Depuis le début du deuxième mandat de Donald Trump, les deux dirigeants s'affrontent régulièrement sur des questions comme les droits de douane, ou la politique migratoire. La Colombie, pays frontalier du Venezuela, et les États-Unis sont des alliés militaires et économiques clés dans la région, mais leurs relations sont aujourd'hui au plus bas.
Le Groenland en ligne de mire
Le lendemain de l'intervention au Venezuela, le président américain a une nouvelle fois menacé le Groenland. « Nous avons besoin du Groenland du point de vue de la sécurité nationale, et le Danemark ne sera pas en mesure de s'en occuper », a réaffirmé le président américain aux journalistes à bord d'Air Force One dimanche soir. « Nous nous occuperons du Groenland dans environ deux mois… Parlons du Groenland dans 20 jours », a-t-il ajouté.
La Première ministre danoise a rappelé que le Royaume du Danemark, qui inclut les îles Féroé et le Groenland, « fait partie de l'OTAN et bénéficie ainsi de la garantie de sécurité de l'Alliance ». Le Danemark est, par ailleurs, un allié historique et traditionnel des États-Unis, se fournissant largement auprès de Washington pour son armement.
Outre la sécurité nationale, le Groenland présenterait un tout autre intérêt pour le président américain, à l'heure où augmente la demande pour les métaux et minéraux.
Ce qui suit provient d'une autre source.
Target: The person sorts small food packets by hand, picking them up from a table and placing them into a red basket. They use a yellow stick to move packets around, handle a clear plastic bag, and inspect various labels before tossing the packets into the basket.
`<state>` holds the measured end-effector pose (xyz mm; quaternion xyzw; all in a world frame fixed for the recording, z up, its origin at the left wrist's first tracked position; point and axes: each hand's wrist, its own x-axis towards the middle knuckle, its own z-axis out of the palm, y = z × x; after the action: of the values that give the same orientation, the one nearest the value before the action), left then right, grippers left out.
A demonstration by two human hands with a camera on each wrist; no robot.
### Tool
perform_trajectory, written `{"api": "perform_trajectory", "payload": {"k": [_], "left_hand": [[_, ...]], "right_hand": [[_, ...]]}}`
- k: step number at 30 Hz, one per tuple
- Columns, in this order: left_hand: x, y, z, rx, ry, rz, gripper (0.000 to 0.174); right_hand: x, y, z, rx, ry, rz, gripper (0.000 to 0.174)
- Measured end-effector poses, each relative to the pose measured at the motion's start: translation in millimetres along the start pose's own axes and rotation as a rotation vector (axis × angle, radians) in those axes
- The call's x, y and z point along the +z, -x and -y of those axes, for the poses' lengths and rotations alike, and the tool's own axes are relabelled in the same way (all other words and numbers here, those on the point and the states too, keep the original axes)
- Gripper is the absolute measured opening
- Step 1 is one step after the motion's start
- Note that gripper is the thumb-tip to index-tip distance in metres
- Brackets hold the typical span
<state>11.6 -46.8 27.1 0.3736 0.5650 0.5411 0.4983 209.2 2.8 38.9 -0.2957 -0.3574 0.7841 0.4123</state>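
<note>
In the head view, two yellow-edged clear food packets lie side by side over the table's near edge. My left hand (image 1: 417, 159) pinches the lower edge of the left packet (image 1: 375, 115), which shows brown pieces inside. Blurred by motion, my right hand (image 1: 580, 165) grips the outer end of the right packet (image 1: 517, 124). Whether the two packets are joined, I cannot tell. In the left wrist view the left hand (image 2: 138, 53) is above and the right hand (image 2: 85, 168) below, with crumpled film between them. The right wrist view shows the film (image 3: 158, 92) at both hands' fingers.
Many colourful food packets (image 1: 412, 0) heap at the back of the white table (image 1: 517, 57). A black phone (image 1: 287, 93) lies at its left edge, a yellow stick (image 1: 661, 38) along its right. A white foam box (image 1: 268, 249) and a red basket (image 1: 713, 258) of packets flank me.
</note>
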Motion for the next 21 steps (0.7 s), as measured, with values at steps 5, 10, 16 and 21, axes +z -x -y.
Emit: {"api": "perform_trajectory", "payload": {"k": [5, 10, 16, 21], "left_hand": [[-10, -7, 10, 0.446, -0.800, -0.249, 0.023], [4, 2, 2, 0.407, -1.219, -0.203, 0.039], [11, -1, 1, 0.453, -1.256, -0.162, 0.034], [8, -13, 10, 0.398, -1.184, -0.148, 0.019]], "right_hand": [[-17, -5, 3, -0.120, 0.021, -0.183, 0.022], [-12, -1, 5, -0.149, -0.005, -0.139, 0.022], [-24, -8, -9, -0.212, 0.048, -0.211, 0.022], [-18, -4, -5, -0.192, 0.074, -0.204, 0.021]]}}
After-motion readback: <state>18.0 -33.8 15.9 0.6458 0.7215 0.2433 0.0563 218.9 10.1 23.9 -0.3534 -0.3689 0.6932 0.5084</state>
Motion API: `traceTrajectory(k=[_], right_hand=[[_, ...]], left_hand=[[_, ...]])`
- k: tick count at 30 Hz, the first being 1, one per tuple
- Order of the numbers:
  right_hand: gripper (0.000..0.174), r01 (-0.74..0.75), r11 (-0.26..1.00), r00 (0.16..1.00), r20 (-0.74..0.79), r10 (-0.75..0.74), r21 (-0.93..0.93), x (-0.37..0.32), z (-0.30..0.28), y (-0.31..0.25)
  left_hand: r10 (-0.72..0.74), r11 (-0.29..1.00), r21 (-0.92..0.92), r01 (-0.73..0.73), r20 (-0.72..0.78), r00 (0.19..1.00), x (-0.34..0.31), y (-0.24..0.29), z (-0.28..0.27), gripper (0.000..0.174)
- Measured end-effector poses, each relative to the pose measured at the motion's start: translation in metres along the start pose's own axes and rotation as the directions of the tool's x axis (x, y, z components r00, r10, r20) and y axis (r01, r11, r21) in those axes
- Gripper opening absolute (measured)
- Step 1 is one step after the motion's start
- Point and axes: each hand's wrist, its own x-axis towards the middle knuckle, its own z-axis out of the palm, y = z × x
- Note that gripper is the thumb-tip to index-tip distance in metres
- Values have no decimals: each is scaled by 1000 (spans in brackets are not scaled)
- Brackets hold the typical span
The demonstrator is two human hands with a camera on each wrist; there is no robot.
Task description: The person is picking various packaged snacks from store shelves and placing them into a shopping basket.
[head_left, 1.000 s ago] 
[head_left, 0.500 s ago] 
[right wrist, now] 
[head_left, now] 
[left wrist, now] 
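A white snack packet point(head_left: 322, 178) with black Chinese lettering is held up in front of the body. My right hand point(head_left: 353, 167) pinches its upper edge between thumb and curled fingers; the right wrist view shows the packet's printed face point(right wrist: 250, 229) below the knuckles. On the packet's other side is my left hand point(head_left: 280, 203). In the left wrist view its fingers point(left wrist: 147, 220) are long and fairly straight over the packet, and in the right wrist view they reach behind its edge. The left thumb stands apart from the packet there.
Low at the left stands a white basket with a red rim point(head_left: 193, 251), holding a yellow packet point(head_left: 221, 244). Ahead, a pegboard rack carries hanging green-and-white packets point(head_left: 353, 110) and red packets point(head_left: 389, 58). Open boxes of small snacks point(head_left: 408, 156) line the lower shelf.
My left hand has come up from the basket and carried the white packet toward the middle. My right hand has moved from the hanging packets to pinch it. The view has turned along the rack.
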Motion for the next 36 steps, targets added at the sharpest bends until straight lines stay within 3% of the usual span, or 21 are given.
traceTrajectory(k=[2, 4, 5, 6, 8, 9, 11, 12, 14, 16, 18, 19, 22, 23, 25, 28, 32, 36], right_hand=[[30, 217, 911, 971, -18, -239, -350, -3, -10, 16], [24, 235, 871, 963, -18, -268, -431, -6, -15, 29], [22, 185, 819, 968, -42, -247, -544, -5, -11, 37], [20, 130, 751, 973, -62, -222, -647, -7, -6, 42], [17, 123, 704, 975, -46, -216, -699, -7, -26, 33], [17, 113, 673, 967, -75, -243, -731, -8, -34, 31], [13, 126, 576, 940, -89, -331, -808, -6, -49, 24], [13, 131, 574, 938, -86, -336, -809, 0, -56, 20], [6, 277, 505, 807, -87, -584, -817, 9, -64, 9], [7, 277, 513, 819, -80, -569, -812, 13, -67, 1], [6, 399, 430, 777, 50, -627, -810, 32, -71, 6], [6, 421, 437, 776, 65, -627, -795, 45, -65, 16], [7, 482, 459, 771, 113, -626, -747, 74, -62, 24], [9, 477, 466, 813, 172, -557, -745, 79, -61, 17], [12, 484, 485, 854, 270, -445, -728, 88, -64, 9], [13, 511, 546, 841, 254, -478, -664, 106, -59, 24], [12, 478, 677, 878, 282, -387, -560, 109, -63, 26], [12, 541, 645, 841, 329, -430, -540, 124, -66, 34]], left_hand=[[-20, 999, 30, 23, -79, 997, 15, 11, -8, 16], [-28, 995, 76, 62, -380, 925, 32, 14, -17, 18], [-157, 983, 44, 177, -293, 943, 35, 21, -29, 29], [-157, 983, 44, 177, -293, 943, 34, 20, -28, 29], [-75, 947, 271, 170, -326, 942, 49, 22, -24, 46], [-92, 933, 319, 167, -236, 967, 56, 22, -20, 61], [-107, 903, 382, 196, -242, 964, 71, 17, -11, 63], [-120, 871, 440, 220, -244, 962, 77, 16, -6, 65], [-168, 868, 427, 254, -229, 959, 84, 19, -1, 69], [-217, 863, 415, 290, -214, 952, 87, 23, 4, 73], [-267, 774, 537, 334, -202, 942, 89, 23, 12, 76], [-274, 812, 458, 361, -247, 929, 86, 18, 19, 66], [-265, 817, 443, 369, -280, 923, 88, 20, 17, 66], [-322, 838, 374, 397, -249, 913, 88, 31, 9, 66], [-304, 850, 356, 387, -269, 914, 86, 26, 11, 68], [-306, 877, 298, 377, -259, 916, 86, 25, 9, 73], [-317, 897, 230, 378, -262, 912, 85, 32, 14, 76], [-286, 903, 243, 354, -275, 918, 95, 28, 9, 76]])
Dans la course aux ressources inexploitées, le Groenland pourrait faire figure d'eldorado, en dépit d'un environnement polaire inhospitalier et d'infrastructures balbutiantes. Le territoire possède 36,1 millions de tonnes de ressources de terres rares, ces métaux aux propriétés particulières contenus dans des minerais, selon le Service national de géologie du Danemark et du Groenland (GEUS). Les réserves, qui correspondent aux ressources économiquement et techniquement récupérables, sont, elles, de l'ordre de 1,5 million de tonnes, selon un récent rapport de l'Institut géologique américain (USGS).
La tension monte également du côté du Moyen-Orient avec l’Iran alors que des affrontements ont opposé ce week-end manifestants et forces de l'ordre dans le pays. Donald Trump a menacé dimanche de « frapper » l'Iran en cas de nouveaux morts civils, après une semaine d'un mouvement de protestation initié par des revendications économiques.
Des menaces sur Téhéran qui pourraient davantage inquiéter les marchés que le coup au Venezuela, la production d’or noir du pays étant plus importante.